NUNUKAN, infoSTI – Kasus pencurian di Kabupaten Nunukan, Kalimantan Utara, mayoritas dilakukan oleh residivis dan pelaku yang itu itu saja.
Hal tersebut, diungkapkan Kepala Kejaksaan Negeri Nunukan, Burhanuddin, Jumat (14/11/2025).
‘’Saya mendapati penyakit social dalam kasus pencurian yang pelakunya itu itu saja. Kebanyakan pelaku pencurian di Nunukan adalah residivis,’’ ujarnya kepada wartawan.
Burhanuddin menilai, hal tersebut menunjukkan ada sebuah system yang salah yang menggeneralisir vonis pelaku kejahatan berat dan ringan.
Hal ini, juga terjadi pada pengguna narkoba, sehingga mereka yang seharusnya direhabilitasi untuk disembuhkan, malah dijebloskan penjara, sampai akhirnya kecanduan mereka bertambah parah dan niat jahat terus meracuni fikiran.
Yang terjadi, eks Narapidana merasa diasingkan, mereka memiliki mindset tak diterima masyarakat, dan kesulitan untuk bekerja.
‘’Dan hal yang membuat saya miris, adalah terdakwa yang mengaku dari pada di luar penjara tak bisa makan, lebih baik mencuri untuk kembali masuk penjara. Di penjara, Negara memberi mereka makan,’’ tutur Burhanuddin.
Burhanuddin menegaskan, tidak semua perbuatan pidana, diselesaikan melalui hukum formil.
Namun ada sebuah cara mempermudah masyarakat untuk mengakses keadilan dengan mengedepankan pendekatan humanis dan pemulihan keadaan akibat tindak pidana, yang sering kali melibatkan nilai kerugian kecil, yang disebut Restorative Justice.
Dengan restorative justice, Jaksa tak hanya sekadar menuntut pelaku, namun juga menghadirkan azas humanis, meliputi pemulihan kerugian korban, kesadaran dan pertanggungjawaban pelaku, serta menghindari perpecahan dan memelihara keamanan lingkungan.

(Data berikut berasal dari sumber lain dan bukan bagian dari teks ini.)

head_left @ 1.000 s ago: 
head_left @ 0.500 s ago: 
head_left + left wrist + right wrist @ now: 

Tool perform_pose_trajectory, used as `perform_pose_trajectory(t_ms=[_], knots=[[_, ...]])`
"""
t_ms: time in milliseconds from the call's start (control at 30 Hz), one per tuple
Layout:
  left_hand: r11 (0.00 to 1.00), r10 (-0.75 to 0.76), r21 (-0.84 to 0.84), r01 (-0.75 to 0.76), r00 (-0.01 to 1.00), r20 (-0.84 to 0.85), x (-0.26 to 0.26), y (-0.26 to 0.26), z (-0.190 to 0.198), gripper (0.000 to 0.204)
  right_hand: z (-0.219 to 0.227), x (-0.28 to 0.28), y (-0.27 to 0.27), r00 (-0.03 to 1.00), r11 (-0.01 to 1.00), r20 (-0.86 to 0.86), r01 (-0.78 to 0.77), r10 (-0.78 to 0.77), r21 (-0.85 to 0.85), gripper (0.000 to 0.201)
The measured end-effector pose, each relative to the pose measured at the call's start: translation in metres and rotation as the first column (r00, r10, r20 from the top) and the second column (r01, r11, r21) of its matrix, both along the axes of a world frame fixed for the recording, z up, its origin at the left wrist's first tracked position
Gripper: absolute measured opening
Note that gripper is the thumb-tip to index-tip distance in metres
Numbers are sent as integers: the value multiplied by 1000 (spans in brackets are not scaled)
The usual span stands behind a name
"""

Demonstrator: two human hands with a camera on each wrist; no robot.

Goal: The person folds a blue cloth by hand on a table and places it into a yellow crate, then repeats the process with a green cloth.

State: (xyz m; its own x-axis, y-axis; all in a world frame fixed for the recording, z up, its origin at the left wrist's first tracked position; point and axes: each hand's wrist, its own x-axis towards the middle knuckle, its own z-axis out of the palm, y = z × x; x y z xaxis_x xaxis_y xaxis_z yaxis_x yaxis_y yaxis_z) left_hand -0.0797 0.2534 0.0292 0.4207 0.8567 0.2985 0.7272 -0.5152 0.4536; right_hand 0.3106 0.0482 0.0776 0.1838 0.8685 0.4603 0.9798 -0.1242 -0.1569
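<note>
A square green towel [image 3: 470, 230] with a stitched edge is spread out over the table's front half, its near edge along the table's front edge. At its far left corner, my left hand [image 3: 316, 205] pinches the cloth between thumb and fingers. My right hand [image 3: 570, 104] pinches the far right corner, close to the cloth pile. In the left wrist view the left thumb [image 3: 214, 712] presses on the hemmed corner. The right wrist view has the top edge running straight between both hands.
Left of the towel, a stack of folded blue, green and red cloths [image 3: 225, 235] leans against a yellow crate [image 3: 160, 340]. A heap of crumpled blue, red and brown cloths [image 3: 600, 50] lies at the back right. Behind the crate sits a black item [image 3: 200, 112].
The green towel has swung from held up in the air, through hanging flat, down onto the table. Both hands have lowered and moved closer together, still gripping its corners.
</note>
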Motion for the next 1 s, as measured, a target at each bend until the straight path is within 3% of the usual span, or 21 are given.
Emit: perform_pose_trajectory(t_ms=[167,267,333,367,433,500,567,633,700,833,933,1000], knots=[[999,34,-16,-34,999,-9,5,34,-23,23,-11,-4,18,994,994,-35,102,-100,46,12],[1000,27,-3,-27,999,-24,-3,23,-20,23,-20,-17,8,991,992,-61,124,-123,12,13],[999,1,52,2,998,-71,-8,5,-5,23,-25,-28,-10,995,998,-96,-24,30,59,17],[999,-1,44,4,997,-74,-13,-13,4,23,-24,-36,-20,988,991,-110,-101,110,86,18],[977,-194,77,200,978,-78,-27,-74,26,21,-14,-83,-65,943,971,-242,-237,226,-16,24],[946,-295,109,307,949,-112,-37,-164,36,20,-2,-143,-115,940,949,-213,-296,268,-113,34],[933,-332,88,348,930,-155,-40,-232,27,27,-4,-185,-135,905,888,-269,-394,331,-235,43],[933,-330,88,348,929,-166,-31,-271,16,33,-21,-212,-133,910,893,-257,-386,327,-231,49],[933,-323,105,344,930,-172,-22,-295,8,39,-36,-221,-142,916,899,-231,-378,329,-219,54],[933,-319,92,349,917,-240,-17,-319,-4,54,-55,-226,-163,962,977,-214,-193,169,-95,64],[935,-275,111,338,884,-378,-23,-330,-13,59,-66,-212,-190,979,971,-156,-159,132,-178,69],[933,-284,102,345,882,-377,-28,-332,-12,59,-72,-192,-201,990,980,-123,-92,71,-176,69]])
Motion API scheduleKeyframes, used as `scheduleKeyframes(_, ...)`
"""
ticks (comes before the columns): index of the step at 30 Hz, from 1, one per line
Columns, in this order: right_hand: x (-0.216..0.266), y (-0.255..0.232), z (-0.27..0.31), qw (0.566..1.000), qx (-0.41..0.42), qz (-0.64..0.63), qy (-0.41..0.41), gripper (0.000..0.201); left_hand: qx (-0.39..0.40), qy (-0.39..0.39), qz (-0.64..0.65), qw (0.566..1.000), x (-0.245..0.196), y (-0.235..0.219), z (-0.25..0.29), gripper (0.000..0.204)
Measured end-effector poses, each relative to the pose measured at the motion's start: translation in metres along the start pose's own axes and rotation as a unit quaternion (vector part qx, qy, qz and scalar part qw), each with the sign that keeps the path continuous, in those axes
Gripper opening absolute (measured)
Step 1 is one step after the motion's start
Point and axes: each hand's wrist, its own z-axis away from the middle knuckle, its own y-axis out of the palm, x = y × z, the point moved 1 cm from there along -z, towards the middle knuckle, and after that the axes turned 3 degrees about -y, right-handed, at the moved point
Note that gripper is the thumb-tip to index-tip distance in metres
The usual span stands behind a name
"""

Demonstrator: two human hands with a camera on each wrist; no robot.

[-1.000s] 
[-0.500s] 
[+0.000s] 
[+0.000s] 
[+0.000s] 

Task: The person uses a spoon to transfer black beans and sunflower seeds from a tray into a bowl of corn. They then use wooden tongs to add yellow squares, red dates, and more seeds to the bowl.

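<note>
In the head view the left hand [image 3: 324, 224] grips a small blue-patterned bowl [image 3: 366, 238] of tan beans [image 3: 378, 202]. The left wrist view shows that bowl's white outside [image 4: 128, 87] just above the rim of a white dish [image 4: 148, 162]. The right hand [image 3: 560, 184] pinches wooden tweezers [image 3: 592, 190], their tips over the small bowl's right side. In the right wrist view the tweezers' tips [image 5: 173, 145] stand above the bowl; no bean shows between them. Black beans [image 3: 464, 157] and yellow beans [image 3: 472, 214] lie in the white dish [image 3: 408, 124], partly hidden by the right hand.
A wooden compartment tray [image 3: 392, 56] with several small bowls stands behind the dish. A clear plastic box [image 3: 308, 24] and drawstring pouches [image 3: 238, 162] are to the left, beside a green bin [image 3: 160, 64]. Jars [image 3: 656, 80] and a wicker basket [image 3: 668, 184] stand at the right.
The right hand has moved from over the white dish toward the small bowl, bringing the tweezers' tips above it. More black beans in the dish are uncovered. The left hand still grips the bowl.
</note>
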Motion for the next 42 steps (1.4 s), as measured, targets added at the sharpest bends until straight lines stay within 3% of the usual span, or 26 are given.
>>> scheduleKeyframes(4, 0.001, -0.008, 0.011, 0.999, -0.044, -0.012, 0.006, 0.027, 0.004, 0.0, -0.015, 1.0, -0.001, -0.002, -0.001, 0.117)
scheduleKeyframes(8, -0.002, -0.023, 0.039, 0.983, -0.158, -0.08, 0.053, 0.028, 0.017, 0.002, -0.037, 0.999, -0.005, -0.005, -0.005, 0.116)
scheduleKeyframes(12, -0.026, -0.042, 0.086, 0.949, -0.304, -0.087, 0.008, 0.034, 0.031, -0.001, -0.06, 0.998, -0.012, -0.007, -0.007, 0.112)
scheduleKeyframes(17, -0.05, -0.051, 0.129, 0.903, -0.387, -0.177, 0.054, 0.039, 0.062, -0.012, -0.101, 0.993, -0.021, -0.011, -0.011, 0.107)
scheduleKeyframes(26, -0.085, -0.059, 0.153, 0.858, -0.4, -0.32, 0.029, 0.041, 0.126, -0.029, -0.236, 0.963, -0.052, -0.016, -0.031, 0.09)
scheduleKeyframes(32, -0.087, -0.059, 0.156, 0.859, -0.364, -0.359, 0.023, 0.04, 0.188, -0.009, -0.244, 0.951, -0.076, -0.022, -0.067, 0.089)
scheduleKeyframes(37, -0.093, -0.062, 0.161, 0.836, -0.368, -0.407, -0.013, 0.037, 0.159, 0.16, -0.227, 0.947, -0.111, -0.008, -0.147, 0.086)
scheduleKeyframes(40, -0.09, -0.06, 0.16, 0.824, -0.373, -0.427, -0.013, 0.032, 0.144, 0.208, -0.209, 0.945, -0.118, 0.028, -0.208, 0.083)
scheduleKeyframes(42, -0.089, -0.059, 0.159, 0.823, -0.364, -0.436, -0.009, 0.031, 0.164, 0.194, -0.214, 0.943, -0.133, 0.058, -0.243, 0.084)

Untuk mewujudkan hal tersebut, Kejari Nunukan menggandeng sejumlah Organisasi Pemerintah Daerah (OPD).
Masing masing, Dinas Sosial Pemberdayaan Perempuan dan Perlindungan Anak (DSP3A), Dinas Tenaga Kerja dan Transmigrasi (Disnakertrans), Dinas Kependudukan dan Pencatatan Sipil (Disdukcapil), dan BAZNAS.
‘’Setelah RJ (Restorative Justice), kita pastikan pelaku terdaftar dalam sistem kependudukan di Capil. Kita lakukan rehabilitasi social di Dinsos. Setelah itu kita bekali mereka dengan skill dan meminta Disnaker memberikan pekerjaan. Selanjutnya, kita berikan permodalan, melalui Baznas,’’ urainya.
‘’Sinergy ini membuktikan penanganan perkara tak berhenti pada hukum formil, tapi juga menjadi azas kemanusiaan dan landasan kuat pelaksanaan tugas Jaksa yang humanis dan transformative,’’ tegas Burhan.
Burhanuddin memberi catatan, penyelesaian pidana melalui restorative justice, harus memenuhi 5 sarat.
Pelaku baru pertama kali melakukan tindak pidana, ancaman pidana maksimal 5 tahun penjara, dan kerugian tidak lebih dari Rp2,5 juta.
Selain itu, harus ada kesepakatan perdamaian antara pelaku dan korban, pengembalian barang atau penggantian kerugian oleh pelaku, dan tidak ada penolakan dari masyarakat.
‘’Lalu bagaimana dengan yang sudah berkali kali. Kita lakukan asesmen dan kita pelajari latar belakang ia berbuat kejahatan, kalau memungkinkan RJ, kita coba lakukan pembinaan,’’ imbuhnya.
Demikian juga untuk restorative justice bagi pengguna narkoba.
Pelaku, haruslah seorang penyalah guna/pecandu. Bukan pengedar atau Bandar.
Tidak terlibat dalam jaringan narkoba, dan barang bukti hanya untuk pemakaian satu hari (dibawah 1 gram) atau hasil tes urine positif tanpa barang bukti.
Selain itu, pelaku harus bersedia direhabilitasi, melakukan asessment, dan kooperatif dengan penyidik.
‘’Kita mau masyarakat merasa diperhatikan hak haknya. Kita kembalikan hak socialnya, dan kita berharap mereka sadar sepenuhnya terhadap hukum sebab akibat,’’ tutup Burhanuddin.